Work instructions ▸ Report each line from the data below that holds the word "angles".
********
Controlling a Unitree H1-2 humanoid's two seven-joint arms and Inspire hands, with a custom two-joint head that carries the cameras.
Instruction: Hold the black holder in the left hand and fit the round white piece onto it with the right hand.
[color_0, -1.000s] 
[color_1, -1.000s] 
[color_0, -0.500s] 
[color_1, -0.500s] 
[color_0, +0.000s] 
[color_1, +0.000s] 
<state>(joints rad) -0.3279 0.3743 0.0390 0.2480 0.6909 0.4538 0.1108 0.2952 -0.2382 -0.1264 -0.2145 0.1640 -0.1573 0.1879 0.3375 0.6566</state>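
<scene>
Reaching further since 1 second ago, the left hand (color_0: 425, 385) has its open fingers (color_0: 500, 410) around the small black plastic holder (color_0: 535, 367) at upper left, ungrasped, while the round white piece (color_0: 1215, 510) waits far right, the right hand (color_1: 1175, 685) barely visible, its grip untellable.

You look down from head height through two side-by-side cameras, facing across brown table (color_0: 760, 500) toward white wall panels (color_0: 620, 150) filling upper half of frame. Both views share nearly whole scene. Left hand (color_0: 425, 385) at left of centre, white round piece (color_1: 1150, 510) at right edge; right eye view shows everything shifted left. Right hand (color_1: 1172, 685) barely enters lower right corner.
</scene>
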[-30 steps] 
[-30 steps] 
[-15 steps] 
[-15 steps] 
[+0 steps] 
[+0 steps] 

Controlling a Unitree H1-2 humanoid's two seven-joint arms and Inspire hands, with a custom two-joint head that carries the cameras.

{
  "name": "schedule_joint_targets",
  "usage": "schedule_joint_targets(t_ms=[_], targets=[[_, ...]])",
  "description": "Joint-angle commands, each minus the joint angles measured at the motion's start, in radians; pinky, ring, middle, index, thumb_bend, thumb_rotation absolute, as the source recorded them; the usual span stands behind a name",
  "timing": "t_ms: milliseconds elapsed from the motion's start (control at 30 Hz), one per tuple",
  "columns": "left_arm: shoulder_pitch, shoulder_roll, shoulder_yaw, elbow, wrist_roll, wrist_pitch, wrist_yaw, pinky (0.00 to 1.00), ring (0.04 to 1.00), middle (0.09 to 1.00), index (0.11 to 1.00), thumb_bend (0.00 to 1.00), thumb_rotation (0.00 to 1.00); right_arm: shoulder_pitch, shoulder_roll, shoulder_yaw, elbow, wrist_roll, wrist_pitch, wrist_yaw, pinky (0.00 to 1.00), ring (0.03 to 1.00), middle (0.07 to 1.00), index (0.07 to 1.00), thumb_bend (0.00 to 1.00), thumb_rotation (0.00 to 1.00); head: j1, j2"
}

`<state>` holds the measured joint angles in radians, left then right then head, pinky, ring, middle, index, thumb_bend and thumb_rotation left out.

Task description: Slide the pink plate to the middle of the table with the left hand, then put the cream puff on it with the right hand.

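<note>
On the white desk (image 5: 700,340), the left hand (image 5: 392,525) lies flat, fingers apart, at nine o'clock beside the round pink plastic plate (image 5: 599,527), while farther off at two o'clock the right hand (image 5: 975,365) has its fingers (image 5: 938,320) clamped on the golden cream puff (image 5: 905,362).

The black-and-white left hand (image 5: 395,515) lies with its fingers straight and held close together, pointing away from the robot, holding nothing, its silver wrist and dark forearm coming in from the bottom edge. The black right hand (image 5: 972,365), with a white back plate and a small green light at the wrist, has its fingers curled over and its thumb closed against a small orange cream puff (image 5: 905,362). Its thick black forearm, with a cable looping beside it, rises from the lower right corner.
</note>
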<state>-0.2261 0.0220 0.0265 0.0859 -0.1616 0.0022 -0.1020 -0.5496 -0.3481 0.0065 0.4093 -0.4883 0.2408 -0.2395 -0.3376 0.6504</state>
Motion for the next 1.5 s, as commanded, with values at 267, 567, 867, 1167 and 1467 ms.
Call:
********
Written answer ▸
  "description": "Joint-angle commands, each minus the joint angles measured at the motion's start, in radians; pinky, ring, middle, index, thumb_bend, thumb_rotation absolute, as the source recorded them; the usual span stands behind a name",
`<state>` holds the measured joint angles in radians, left then right then head, pinky, ring, middle, index, thumb_bend and thumb_rotation left out.

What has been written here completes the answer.